> [GOAL OF THE EXERCISE] Beginning with the line containing "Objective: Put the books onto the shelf" and ending with the line containing "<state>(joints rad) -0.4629", write out each line of the records below exactly; pictures and lines outside that range are left out.

> [RECORDS TO PROCESS]
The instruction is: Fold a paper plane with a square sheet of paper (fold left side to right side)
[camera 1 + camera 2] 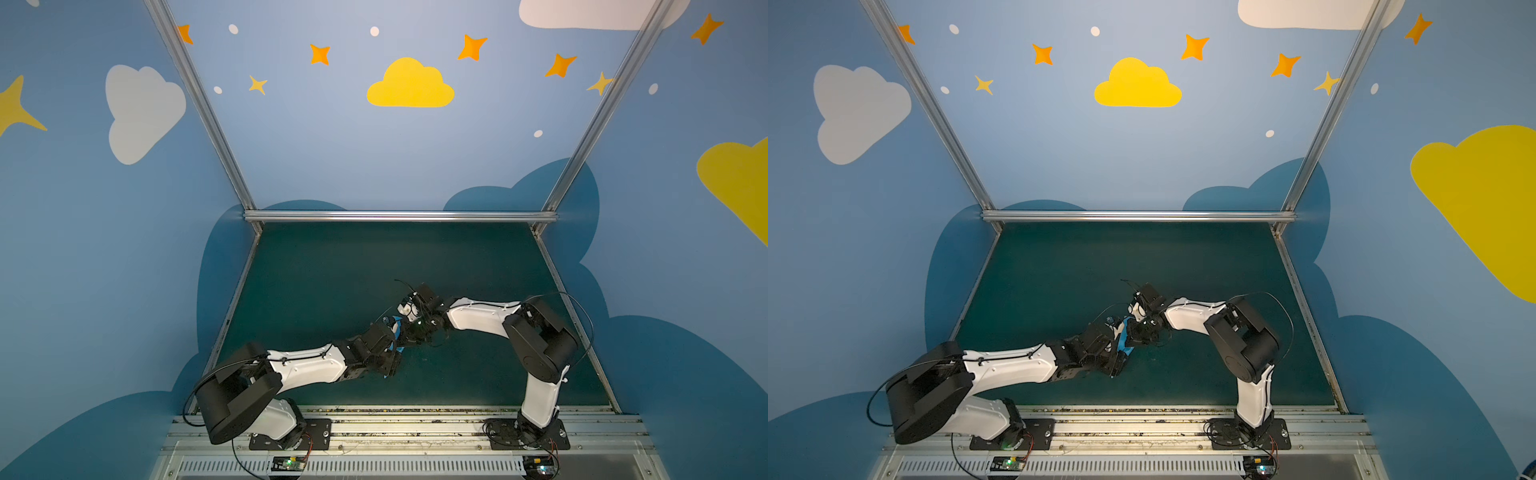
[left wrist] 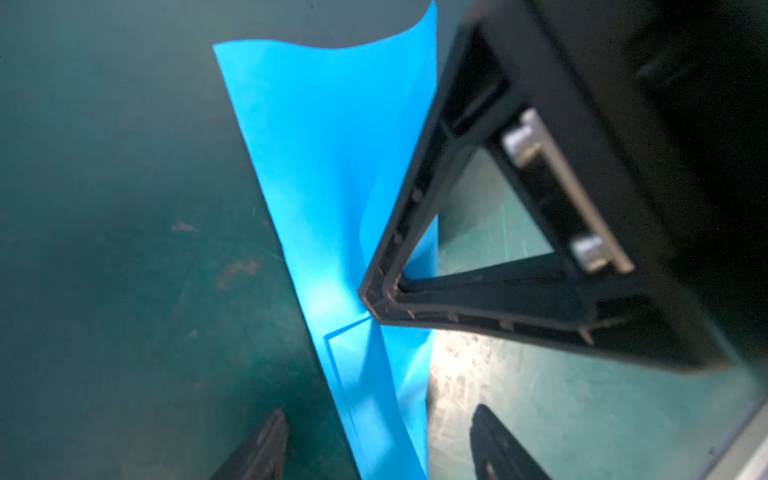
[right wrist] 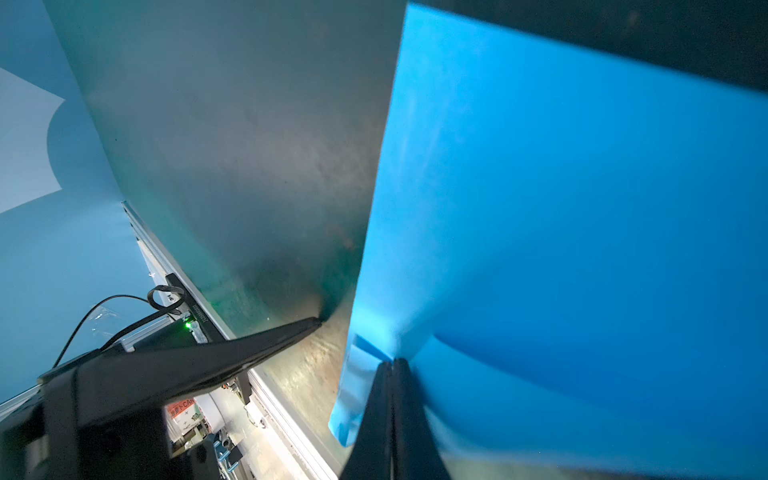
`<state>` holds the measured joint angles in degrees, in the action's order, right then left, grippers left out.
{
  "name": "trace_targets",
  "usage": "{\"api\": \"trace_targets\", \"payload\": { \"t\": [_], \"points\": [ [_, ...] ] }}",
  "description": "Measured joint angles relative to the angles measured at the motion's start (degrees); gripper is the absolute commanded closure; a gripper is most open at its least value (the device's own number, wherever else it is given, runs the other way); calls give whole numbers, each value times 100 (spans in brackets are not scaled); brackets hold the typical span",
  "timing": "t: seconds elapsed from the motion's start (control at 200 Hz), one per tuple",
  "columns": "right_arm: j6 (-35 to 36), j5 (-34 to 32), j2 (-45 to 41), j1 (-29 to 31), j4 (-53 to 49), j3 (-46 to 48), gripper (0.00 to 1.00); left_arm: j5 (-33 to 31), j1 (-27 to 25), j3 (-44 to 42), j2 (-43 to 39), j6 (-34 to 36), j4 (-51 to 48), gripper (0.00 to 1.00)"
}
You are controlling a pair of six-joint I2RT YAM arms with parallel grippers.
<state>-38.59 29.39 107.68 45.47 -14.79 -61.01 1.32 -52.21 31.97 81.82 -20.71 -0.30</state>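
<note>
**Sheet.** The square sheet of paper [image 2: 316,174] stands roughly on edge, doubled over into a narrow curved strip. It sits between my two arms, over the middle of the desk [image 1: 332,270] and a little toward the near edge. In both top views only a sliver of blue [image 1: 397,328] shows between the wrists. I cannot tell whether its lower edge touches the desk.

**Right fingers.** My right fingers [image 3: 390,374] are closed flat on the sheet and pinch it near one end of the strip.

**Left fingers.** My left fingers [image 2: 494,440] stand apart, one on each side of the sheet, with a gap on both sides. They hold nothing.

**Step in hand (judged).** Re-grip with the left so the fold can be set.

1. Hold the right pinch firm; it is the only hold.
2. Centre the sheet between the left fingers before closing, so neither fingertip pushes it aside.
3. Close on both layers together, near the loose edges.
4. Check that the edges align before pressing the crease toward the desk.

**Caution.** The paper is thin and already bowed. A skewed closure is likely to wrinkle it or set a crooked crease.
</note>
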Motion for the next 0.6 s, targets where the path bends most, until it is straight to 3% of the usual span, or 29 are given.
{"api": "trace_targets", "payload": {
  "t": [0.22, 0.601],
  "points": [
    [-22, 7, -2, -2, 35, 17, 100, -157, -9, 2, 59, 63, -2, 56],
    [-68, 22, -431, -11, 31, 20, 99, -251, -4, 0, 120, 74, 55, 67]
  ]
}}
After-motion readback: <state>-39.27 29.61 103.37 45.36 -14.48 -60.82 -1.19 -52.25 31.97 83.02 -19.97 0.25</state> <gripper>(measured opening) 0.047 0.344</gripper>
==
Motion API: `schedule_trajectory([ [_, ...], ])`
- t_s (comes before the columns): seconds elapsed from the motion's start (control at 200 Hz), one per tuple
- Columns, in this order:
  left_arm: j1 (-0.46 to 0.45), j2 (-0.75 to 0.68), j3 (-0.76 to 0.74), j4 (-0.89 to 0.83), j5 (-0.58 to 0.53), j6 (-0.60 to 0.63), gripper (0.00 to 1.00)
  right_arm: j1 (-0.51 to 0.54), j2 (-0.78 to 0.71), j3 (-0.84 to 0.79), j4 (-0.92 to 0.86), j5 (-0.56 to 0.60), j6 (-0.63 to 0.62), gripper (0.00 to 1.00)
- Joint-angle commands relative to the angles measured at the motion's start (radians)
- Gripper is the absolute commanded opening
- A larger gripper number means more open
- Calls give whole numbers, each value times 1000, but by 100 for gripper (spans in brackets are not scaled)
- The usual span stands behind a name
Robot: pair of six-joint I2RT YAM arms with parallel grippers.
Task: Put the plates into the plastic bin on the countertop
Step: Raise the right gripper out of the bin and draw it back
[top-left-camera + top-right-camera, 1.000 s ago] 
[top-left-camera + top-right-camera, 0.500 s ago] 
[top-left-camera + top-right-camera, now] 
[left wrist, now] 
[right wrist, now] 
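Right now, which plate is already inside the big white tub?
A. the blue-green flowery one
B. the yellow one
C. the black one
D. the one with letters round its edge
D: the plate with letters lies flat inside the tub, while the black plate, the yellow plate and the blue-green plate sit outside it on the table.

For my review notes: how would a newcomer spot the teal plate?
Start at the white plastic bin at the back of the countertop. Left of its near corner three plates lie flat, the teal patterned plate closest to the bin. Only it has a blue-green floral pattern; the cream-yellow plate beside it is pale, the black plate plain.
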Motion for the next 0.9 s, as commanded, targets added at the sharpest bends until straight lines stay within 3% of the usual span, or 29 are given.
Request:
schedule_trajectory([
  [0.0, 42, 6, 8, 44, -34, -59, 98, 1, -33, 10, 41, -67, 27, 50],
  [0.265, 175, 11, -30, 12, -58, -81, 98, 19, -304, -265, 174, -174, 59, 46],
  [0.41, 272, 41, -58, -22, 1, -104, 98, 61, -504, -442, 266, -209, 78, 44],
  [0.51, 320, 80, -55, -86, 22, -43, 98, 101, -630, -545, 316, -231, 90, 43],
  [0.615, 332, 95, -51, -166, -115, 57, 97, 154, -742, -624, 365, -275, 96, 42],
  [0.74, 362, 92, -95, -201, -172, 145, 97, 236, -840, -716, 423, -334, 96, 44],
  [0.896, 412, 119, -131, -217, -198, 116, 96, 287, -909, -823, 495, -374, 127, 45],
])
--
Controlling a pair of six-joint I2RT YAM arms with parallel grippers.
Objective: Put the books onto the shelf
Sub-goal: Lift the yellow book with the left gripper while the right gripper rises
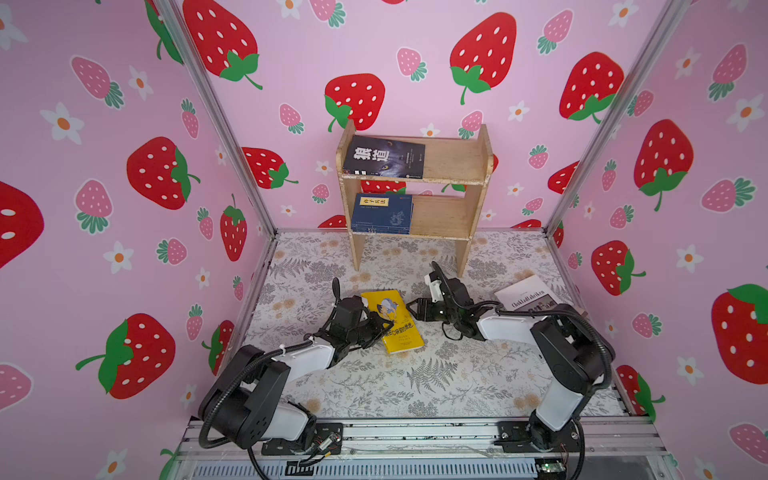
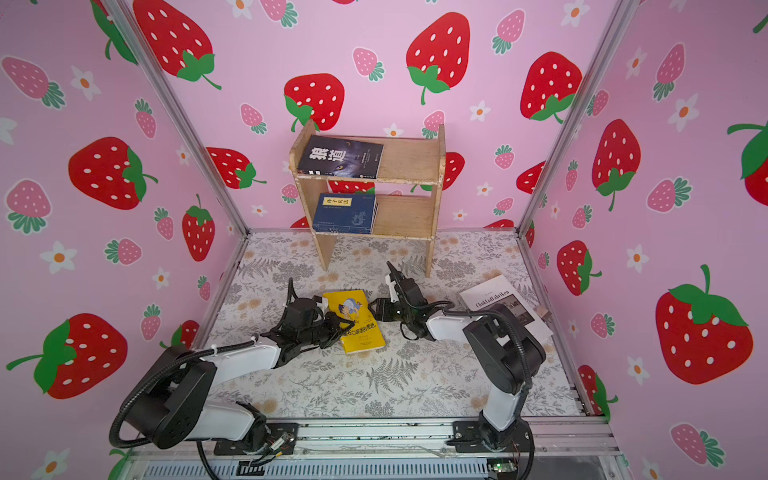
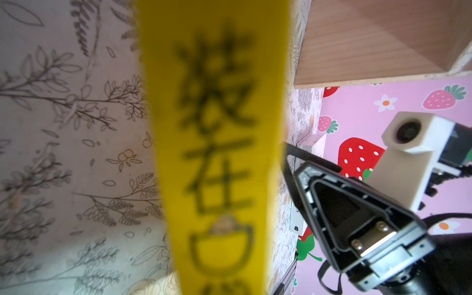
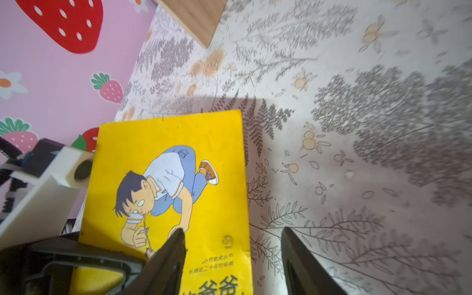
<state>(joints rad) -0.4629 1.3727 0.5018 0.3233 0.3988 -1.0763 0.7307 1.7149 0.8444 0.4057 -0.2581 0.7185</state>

> [REPLY]
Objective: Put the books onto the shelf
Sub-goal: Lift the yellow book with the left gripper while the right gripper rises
<state>(joints rad) -0.4629 1.3727 0.5018 0.3233 0.3988 -1.0763 0.7307 1.7149 0.8444 0.4057 -0.2581 0.7185</state>

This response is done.